EXERCISE INSTRUCTIONS: Retype all of the entries that appear below, keeping them exactly as they are.

(Source records)
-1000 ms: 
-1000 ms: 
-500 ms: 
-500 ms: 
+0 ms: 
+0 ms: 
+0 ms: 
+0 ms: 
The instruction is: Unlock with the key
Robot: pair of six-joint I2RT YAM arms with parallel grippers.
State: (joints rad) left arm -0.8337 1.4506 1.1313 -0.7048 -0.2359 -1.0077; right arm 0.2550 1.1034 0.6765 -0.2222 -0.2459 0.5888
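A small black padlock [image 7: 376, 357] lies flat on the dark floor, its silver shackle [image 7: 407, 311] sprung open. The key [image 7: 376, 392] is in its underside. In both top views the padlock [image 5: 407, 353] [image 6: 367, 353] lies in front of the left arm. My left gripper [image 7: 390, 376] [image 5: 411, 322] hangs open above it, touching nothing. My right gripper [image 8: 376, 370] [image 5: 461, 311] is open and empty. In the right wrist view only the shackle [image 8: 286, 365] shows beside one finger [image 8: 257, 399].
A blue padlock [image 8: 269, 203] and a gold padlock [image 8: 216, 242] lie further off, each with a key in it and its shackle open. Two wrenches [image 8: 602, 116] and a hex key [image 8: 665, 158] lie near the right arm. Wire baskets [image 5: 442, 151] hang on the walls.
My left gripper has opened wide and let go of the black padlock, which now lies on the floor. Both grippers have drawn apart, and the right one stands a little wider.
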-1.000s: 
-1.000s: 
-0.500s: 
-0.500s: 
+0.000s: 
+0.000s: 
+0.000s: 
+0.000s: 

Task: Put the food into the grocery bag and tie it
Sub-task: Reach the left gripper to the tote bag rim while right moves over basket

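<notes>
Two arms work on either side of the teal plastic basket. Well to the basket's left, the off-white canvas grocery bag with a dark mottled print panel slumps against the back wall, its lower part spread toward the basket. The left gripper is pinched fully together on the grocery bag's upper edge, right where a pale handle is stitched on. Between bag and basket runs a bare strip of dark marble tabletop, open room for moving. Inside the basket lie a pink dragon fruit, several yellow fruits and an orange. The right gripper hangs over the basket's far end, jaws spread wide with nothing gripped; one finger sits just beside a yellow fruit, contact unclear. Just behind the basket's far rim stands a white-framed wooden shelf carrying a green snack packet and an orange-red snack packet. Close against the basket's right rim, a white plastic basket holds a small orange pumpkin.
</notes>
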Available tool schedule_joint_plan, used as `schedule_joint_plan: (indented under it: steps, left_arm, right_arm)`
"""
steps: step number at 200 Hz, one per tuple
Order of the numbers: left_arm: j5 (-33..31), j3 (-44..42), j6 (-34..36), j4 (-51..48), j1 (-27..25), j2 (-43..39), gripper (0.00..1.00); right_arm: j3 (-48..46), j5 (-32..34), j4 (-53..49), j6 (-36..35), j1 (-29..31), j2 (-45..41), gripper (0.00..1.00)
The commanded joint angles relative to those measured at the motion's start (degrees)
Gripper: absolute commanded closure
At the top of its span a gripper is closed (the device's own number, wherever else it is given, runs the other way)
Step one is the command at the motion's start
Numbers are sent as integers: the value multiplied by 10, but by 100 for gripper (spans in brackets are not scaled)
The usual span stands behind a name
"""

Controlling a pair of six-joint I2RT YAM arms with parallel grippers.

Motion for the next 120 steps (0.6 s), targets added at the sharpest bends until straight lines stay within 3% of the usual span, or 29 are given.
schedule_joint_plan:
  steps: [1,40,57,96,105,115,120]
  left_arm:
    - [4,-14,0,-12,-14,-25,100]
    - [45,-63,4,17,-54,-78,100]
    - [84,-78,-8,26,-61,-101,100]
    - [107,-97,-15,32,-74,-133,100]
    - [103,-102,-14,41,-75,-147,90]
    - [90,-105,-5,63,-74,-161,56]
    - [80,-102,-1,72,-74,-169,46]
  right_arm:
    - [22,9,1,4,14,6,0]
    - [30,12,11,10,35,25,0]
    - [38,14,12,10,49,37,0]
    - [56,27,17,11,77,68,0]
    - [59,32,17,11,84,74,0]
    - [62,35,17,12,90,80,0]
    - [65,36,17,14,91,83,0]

RESPONSE:
-1000 ms: 
-1000 ms: 
-500 ms: 
-500 ms: 
+0 ms: 
+0 ms: 
+0 ms: 
+0 ms: 
The instruction is: Unlock with the key
Robot: pair of six-joint I2RT YAM arms with parallel grippers.
State: (joints rad) left arm -0.8337 1.4506 1.1313 -0.7048 -0.2359 -1.0077; right arm 0.2550 1.1034 0.6765 -0.2222 -0.2459 0.5888
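A small black padlock [image 7: 376, 357] lies flat on the dark floor, its silver shackle [image 7: 407, 311] sprung open. The key [image 7: 376, 392] is in its underside. In both top views the padlock [image 5: 407, 353] [image 6: 367, 353] lies in front of the left arm. My left gripper [image 7: 390, 376] [image 5: 411, 322] hangs open above it, touching nothing. My right gripper [image 8: 376, 370] [image 5: 461, 311] is open and empty. In the right wrist view only the shackle [image 8: 286, 365] shows beside one finger [image 8: 257, 399].
A blue padlock [image 8: 269, 203] and a gold padlock [image 8: 216, 242] lie further off, each with a key in it and its shackle open. Two wrenches [image 8: 602, 116] and a hex key [image 8: 665, 158] lie near the right arm. Wire baskets [image 5: 442, 151] hang on the walls.
My left gripper has opened wide and let go of the black padlock, which now lies on the floor. Both grippers have drawn apart, and the right one stands a little wider.
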-1.000s: 
-1.000s: 
-0.500s: 
-0.500s: 
+0.000s: 
+0.000s: 
+0.000s: 
+0.000s: 

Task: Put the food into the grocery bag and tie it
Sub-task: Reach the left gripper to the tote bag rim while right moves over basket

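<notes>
Two arms work on either side of the teal plastic basket. Well to the basket's left, the off-white canvas grocery bag with a dark mottled print panel slumps against the back wall, its lower part spread toward the basket. The left gripper is pinched fully together on the grocery bag's upper edge, right where a pale handle is stitched on. Between bag and basket runs a bare strip of dark marble tabletop, open room for moving. Inside the basket lie a pink dragon fruit, several yellow fruits and an orange. The right gripper hangs over the basket's far end, jaws spread wide with nothing gripped; one finger sits just beside a yellow fruit, contact unclear. Just behind the basket's far rim stands a white-framed wooden shelf carrying a green snack packet and an orange-red snack packet. Close against the basket's right rim, a white plastic basket holds a small orange pumpkin.
</notes>
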Available tool schedule_joint_plan, used as `schedule_joint_plan: (indented under it: steps, left_arm, right_arm)`
"""
steps: step number at 200 Hz, one per tuple
Order of the numbers: left_arm: j5 (-33..31), j3 (-44..42), j6 (-34..36), j4 (-51..48), j1 (-27..25), j2 (-43..39), gripper (0.00..1.00); right_arm: j3 (-48..46), j5 (-32..34), j4 (-53..49), j6 (-36..35), j1 (-29..31), j2 (-45..41), gripper (0.00..1.00)
The commanded joint angles relative to those measured at the motion's start (degrees)
Gripper: absolute commanded closure
At the top of its span a gripper is closed (the device's own number, wherever else it is given, runs the other way)
Step one is the command at the motion's start
Numbers are sent as integers: the value multiplied by 10, but by 100 for gripper (spans in brackets are not scaled)
The usual span stands behind a name
"""

Controlling a pair of six-joint I2RT YAM arms with parallel grippers.

Motion for the next 120 steps (0.6 s), targets added at the sharpest bends until straight lines stay within 3% of the usual span, or 29 are given.
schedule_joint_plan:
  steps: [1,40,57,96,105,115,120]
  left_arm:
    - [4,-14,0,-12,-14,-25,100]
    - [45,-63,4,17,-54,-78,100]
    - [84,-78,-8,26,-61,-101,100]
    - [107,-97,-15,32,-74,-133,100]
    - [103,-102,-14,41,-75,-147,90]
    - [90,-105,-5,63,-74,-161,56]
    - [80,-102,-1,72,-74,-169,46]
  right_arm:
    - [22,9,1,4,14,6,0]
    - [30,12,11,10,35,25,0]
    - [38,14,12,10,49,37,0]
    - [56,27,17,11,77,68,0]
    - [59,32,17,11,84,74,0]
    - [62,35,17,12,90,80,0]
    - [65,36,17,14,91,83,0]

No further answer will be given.